THE MASK by Dean Koontz

Jane grinned. “Boy, you’re tough.”

“I eat nails for breakfast.”

“Don’t they get stuck in your teeth?”

“I pluck ‘em out with pliers.”

“Ever eat barbed wire?”

“Never for breakfast. I have it for lunch now and then.”

They both laughed, and Carol said, “So do you play checkers?”

“I don’t know. I don’t remember.”

The girl shrugged.

“Nothing’s come back yet?” Carol asked.

“Not a thing.”

“Don’t worry. It will.”

“My folks haven’t shown up, either.”

“Well, you’ve only been missing for one day. Give them time to find you. It’s too soon to start worrying about that.”

They played three games of checkers. Jane remembered all of the rules, but she couldn’t recall where or with whom she had played before.

The afternoon passed quickly, and Carol enjoyed every minute of it. Jane was charming, bright, and blessed with a good sense of humor. Whether the game was checkers, hearts, or five-hundred rummy, she played to win, but she never pouted when she lost. She was very good company.

The girl’s charm and pleasing personality made it highly unlikely that she would go unclaimed for long. Some teenagers are so self-centered, spaced out on drugs, bullheaded, and destructive that when one of them decides to run away from home, his decision often elicits only a sigh of relief from his mother and father. But when a good kid like Jane Doe disappears, a lot of people start sounding alarms.

There must be a family that loves her, Carol thought. They’re probably crazy with worry right now. Sooner or later they’ll turn up, crying and laughing with relief that their girl has been found alive. So why not sooner? Where are they?

The doorbell rang at precisely three-thirty. Paul answered it and found a pallid, gray-eyed man of about fifty. He wore gray slacks, a pale gray shirt, and a dark gray sweater.

“Mr. Tracy?”

“Yes. Are you from Safe Homes?”

“That’s right,” the gray man said. “Name’s Bill Alsgood. I am Safe Homes. Started the company two years ago.”

They shook hands, and Alsgood entered the foyer, looking with interest at the interior of the house. “Lovely place. You’re lucky to get same-day service. Usually, I’m scheduled three days in advance. But when you called this morning and said it was an emergency, I’d just had a cancellation.”

“You’re a building inspector?” Paul asked, closing the door.

“Structural engineer, to be precise. What our company does is inspect the house before it’s sold, usually on behalf of the buyer, at his expense. We tell him if he’s buying into a heartache of any sort—a leaky roof, a cellar that floods, a crumbling foundation, faulty wiring, bad plumbing, that kind of thing. We’re fully bonded, so even if we overlook something, our client is protected. Are you the buyer or the seller?”

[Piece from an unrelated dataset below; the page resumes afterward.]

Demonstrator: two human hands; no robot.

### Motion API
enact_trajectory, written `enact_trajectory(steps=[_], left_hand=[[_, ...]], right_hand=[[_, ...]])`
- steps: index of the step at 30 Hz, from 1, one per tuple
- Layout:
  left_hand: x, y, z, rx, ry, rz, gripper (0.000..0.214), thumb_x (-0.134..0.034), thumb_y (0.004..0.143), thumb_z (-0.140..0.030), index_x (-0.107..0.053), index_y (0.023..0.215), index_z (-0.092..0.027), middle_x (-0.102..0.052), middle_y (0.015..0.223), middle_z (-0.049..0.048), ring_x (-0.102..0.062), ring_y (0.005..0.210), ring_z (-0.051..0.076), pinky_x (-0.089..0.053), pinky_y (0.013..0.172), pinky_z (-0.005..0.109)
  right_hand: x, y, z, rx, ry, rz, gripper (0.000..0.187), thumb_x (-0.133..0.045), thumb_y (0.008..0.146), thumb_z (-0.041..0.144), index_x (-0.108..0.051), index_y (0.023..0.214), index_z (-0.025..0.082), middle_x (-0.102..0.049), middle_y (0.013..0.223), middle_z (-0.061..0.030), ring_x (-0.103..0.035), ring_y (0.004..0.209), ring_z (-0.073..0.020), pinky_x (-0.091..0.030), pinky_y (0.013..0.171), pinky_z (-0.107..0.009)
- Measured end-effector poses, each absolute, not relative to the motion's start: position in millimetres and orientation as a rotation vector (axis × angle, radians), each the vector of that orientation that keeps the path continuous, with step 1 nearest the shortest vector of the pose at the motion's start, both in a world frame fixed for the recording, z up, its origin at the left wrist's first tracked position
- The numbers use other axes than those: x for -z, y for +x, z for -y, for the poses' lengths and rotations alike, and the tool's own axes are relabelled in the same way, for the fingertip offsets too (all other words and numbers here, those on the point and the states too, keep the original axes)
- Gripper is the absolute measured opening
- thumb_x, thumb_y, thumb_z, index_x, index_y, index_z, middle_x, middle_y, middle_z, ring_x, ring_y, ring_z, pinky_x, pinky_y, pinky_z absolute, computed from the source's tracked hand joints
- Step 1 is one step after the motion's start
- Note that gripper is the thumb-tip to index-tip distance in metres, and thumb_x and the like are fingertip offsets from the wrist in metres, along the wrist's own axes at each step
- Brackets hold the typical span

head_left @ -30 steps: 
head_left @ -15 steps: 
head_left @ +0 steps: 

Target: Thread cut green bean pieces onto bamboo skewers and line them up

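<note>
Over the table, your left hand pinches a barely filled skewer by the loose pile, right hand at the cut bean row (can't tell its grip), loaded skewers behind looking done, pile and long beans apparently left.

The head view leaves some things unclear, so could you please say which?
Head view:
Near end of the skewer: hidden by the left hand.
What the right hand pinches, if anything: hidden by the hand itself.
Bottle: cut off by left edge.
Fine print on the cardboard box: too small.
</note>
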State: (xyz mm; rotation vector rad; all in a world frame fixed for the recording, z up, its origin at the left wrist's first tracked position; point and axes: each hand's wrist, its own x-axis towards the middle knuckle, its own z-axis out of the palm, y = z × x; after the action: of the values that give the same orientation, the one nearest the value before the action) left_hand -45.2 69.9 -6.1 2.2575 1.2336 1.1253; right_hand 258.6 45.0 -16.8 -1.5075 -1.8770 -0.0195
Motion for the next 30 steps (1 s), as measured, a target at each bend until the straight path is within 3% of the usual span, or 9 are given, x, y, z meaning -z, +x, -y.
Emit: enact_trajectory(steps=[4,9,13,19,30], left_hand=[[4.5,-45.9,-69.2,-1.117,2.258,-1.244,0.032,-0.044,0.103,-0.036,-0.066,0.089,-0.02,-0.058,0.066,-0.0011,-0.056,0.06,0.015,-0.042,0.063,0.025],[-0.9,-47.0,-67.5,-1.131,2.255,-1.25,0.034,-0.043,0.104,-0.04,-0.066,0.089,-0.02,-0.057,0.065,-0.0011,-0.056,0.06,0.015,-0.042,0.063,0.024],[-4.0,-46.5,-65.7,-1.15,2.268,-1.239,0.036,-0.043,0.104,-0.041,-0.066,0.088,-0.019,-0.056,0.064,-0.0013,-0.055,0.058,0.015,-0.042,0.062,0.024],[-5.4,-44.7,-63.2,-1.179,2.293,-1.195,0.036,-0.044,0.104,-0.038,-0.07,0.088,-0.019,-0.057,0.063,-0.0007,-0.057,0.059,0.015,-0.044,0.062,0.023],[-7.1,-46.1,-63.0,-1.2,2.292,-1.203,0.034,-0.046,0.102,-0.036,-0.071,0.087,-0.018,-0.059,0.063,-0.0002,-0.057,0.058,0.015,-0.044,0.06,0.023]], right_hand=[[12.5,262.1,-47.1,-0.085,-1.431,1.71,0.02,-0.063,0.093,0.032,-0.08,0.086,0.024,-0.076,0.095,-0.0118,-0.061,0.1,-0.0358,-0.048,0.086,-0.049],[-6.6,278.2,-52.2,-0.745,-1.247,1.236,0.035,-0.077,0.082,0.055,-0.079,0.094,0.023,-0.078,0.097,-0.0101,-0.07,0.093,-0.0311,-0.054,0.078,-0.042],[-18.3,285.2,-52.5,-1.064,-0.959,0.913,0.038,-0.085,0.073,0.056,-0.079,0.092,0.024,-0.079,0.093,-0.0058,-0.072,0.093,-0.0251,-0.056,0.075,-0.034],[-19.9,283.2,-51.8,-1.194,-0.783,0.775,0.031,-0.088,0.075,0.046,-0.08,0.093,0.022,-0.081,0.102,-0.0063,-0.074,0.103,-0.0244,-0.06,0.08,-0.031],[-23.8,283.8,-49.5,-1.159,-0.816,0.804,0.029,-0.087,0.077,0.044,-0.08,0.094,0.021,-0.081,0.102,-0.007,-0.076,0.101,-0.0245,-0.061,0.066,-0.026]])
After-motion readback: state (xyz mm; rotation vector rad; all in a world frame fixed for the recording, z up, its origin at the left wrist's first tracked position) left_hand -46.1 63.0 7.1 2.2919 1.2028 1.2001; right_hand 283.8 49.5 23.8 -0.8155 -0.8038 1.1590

“Neither,” Paul said. “My wife and I own the place, but we aren’t ready to sell it. We’re having a problem with the house, and I can’t pinpoint the cause of it. I thought you might be able to help.”

Alsgood raised one gray eyebrow. “May I suggest that what you need is a good handyman. He’d be considerably cheaper, and once he’d found the trouble, he could fix it, too. We don’t do any repair work, you know. We only inspect.”

“I’m aware of that. I’m pretty handy myself, but I haven’t figured out what’s wrong or how to fix it. I think I need the kind of expert advice that no handyman can give me.”

“You do know we charge two hundred and fifty dollars for an inspection?”

“I know,” Paul said. “But this is an extremely annoying problem, and it might be causing serious structural damage.”

“What is it?”

Paul told him about the hammering sounds that occasionally shook the house.

“That’s peculiar as hell,” Alsgood said. “I’ve never heard a complaint like it before.” He thought for a moment, then said, “Where’s your furnace?”

“In the cellar.”

“Maybe it’s a heating duct problem. Unlikely. But we can start down there and work our way up to the roof until we’ve found the cause.”

For the next two hours, Alsgood looked into every cranny of the house, poked and probed and rapped and visually inspected every inch of the interior, then every inch of the roof, while Paul tagged along, assisting wherever he could. A light rain began to fall when they were still on the roof, and they were both soaked by the time they finished the job and climbed down. Alsgood’s left foot slipped off the last rung of the ladder, just as he was about to step onto the waterlogged lawn, and he twisted his ankle painfully. All that risk and inconvenience was for nothing because Alsgood didn’t find anything out of the ordinary.